-- Exercise brief --
From the first line of the data down to the line bearing "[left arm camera", output every line exactly and include no pictures.

══════════════════════════════

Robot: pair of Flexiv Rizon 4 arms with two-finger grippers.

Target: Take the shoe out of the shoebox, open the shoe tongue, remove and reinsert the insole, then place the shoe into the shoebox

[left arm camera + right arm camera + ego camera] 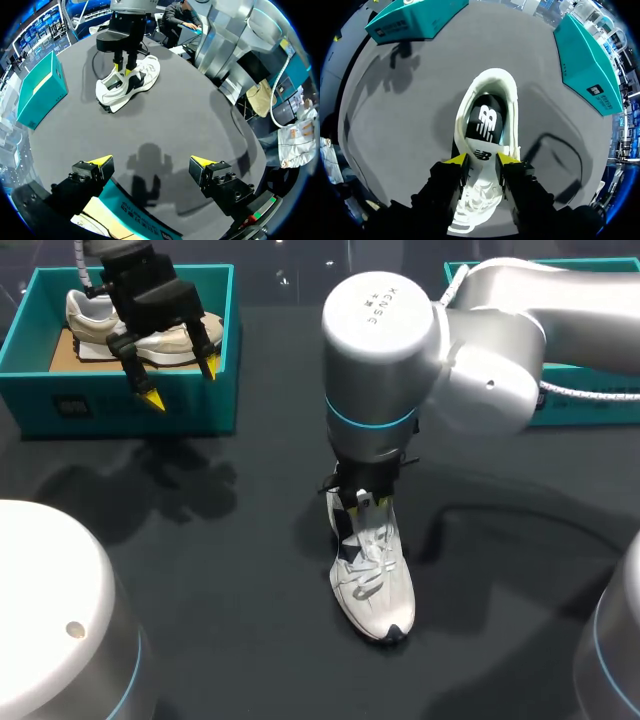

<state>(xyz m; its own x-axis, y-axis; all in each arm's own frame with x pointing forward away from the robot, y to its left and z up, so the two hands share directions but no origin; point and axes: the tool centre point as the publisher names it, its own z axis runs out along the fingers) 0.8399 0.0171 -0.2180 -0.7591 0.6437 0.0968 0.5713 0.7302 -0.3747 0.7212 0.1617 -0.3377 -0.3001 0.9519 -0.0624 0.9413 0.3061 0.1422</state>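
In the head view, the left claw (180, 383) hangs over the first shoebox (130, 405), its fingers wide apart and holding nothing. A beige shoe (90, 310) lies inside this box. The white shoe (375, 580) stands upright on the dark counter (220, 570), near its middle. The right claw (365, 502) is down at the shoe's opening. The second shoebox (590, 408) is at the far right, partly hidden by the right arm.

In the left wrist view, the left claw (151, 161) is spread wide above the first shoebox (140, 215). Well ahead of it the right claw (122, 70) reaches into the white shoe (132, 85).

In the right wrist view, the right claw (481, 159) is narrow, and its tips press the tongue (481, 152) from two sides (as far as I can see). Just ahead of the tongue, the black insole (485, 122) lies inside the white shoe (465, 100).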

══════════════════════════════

-- Solution to this task --
Robot: pair of Flexiv Rizon 4 arms with two-finger grippers.

Target: Take the shoe out of the shoebox, open the shoe tongue, remove and reinsert the insole, then place the shoe into the shoebox

[left arm camera + right arm camera + ego camera] 

No additional response is required.